Assigned task:
As the answer, set down the lines below from the one containing "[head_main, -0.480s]" through the one containing "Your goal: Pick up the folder", exactly and inclusively, and no others.

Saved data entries
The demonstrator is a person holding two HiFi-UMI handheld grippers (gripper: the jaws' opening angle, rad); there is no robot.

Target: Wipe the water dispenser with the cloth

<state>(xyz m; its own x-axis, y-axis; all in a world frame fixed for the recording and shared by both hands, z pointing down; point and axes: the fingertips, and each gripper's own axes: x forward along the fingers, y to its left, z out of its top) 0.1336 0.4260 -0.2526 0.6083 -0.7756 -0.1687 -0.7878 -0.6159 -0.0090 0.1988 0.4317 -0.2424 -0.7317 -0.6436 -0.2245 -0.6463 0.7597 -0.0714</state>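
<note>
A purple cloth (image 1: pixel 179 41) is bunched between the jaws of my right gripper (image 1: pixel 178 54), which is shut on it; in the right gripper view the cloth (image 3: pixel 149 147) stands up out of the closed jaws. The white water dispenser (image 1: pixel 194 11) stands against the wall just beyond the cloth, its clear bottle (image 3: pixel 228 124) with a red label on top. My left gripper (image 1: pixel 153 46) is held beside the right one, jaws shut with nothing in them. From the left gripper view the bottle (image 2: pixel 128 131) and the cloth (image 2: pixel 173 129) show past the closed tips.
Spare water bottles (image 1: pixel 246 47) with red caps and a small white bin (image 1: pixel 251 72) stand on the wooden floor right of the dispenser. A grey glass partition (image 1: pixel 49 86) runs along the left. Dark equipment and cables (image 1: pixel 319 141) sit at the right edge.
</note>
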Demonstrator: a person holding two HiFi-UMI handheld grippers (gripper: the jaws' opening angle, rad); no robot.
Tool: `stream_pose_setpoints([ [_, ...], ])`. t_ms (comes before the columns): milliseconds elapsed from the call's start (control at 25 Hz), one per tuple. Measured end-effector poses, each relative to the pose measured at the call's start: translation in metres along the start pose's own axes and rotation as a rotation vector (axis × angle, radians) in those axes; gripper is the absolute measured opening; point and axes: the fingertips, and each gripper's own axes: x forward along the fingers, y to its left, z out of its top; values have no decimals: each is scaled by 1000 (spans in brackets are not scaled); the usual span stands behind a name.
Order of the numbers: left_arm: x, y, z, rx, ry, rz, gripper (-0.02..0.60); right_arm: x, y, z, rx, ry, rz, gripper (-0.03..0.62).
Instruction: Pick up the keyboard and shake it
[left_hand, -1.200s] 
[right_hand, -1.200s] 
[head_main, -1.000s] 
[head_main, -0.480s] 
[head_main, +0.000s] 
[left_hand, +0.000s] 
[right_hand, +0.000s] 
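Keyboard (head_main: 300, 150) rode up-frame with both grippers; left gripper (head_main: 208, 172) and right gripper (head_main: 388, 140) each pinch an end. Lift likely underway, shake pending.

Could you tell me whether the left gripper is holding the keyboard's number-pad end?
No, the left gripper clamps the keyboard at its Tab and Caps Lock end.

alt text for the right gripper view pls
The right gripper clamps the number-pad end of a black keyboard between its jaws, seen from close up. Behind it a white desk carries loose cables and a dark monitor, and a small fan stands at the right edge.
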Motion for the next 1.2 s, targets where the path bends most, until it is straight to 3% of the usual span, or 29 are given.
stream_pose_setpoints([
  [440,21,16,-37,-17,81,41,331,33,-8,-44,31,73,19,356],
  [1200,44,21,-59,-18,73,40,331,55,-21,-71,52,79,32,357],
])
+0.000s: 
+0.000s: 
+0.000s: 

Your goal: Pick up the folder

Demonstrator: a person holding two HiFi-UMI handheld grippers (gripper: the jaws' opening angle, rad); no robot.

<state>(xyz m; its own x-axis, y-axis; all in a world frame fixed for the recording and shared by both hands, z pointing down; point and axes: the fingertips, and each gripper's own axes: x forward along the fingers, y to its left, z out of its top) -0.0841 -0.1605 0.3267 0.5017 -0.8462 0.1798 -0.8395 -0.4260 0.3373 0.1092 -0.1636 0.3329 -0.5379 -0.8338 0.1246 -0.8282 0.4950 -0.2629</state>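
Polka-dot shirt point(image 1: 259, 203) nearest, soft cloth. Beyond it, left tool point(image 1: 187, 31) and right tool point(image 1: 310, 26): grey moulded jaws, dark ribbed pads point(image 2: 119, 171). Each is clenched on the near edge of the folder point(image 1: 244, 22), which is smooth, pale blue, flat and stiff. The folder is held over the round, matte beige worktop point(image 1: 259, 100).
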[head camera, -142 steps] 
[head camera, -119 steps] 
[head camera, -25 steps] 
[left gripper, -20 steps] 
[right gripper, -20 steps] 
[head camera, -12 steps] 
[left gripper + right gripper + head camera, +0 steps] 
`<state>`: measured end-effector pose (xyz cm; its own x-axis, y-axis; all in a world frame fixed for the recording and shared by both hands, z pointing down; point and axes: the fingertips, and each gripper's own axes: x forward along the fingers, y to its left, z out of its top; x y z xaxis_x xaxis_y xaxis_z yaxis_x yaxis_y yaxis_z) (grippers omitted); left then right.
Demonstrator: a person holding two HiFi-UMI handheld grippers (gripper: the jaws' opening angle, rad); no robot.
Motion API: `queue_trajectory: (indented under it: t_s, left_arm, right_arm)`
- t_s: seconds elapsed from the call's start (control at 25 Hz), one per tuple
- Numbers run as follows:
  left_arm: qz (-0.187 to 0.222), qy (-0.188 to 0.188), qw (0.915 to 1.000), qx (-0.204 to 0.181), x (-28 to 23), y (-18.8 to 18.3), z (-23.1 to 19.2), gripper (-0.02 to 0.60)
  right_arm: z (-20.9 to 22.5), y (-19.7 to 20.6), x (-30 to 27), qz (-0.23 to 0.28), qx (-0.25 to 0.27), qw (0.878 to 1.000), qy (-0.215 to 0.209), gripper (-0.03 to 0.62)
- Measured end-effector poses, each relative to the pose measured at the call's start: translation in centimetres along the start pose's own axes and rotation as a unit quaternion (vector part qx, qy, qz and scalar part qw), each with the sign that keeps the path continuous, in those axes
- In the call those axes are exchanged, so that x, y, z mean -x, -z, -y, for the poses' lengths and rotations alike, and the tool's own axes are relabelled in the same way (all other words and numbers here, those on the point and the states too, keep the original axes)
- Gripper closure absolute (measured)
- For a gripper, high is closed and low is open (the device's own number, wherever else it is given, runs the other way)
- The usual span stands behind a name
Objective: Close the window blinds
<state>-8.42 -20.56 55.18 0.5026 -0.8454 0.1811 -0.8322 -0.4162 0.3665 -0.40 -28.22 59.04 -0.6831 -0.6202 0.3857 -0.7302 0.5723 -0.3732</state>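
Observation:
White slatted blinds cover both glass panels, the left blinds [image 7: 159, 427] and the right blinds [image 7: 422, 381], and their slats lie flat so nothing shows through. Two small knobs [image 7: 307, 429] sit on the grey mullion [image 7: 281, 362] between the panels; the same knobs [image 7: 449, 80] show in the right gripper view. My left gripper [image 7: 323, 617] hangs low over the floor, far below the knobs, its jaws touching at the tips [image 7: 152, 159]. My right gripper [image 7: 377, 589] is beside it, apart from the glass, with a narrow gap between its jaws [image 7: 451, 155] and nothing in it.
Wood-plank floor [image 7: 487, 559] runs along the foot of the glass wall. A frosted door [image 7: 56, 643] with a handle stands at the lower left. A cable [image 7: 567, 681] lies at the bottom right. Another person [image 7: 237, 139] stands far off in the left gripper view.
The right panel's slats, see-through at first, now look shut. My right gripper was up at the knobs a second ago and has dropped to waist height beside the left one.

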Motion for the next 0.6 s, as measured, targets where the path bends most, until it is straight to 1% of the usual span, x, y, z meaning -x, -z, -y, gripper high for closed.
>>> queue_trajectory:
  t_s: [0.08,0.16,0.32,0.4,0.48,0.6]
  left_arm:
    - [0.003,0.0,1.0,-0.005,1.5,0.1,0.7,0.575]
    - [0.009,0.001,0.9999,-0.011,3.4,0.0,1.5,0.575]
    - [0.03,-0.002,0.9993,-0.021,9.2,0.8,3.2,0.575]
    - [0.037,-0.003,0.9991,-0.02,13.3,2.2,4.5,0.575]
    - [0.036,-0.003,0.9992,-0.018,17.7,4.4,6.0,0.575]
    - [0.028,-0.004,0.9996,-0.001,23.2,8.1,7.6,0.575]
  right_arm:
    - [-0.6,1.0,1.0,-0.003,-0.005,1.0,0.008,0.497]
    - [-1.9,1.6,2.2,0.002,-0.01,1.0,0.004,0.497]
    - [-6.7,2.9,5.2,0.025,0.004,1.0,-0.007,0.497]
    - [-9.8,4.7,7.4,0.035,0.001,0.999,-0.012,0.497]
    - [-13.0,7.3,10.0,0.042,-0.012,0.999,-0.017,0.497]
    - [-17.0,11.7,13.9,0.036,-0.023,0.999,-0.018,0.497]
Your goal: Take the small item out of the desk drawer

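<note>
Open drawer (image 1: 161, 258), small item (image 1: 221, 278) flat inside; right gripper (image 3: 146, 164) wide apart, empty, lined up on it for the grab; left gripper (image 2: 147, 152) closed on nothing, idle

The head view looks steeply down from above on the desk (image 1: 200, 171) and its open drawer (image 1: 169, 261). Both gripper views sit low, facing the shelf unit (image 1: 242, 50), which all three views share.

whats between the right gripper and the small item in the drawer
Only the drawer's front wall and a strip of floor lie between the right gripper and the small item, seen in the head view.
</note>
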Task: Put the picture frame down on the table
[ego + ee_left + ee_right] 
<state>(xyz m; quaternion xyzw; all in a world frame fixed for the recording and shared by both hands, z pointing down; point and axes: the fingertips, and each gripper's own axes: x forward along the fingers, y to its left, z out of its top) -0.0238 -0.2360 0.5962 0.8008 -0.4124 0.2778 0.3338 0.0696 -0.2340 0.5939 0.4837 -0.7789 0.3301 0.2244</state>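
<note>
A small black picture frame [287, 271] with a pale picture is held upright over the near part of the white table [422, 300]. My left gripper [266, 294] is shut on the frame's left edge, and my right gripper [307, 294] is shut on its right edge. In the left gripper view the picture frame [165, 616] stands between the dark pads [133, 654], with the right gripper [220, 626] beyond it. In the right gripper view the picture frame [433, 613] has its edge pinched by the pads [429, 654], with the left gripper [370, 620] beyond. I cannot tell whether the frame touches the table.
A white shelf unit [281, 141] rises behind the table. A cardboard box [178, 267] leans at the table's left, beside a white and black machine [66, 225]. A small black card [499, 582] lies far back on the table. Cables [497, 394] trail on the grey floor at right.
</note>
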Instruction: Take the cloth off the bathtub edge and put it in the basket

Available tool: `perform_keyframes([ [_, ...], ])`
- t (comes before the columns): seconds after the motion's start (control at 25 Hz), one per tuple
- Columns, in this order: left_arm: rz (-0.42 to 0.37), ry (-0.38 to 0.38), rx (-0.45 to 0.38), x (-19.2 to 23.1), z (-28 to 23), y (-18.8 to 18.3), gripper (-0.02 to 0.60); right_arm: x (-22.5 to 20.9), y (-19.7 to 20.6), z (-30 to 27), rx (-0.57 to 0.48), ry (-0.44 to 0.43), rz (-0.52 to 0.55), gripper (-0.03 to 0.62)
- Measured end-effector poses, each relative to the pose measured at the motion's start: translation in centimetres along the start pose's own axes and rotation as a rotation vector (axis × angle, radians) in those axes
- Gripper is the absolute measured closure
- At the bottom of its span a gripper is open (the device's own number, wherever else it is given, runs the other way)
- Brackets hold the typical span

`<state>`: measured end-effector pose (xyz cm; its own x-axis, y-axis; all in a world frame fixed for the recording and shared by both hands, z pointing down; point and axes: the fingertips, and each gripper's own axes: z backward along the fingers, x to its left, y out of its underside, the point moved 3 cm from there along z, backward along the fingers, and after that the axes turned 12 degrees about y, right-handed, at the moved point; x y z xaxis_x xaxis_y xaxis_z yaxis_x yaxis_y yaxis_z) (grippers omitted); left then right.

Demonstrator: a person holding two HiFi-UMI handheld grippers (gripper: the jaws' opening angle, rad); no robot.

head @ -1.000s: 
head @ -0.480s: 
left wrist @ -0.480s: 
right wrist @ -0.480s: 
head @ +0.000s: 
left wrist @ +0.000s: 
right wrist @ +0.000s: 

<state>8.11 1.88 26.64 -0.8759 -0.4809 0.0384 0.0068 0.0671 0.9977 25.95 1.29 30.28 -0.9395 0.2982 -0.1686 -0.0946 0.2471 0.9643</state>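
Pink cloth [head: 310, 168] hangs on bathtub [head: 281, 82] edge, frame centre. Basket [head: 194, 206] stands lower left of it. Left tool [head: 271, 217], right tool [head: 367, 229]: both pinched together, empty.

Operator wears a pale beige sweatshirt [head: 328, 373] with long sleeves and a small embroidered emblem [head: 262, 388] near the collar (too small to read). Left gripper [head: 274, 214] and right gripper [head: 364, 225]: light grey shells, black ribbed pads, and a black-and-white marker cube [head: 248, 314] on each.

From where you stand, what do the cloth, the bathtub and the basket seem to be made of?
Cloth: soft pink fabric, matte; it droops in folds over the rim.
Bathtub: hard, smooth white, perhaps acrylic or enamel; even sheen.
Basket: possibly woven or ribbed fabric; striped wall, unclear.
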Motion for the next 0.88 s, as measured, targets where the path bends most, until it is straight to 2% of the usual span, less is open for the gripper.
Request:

Result of this task:
[head_main, -0.480s] 
[head_main, +0.000s] 
[left_hand, +0.000s] 
[right_hand, +0.000s] 
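Keyboard (head_main: 300, 150) rode up-frame with both grippers; left gripper (head_main: 208, 172) and right gripper (head_main: 388, 140) each pinch an end. Lift likely underway, shake pending.

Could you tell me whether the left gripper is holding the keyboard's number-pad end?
No, the left gripper clamps the keyboard at its Tab and Caps Lock end.

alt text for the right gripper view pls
The right gripper clamps the number-pad end of a black keyboard between its jaws, seen from close up. Behind it a white desk carries loose cables and a dark monitor, and a small fan stands at the right edge.
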Motion for the next 1.2 s, targets where the path bends most, until it is straight to 3% of the usual span, or 29 are given.
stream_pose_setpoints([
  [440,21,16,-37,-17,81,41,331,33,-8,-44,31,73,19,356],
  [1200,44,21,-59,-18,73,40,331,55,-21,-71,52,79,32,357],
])
+0.000s: 
+0.000s: 
+0.000s: 

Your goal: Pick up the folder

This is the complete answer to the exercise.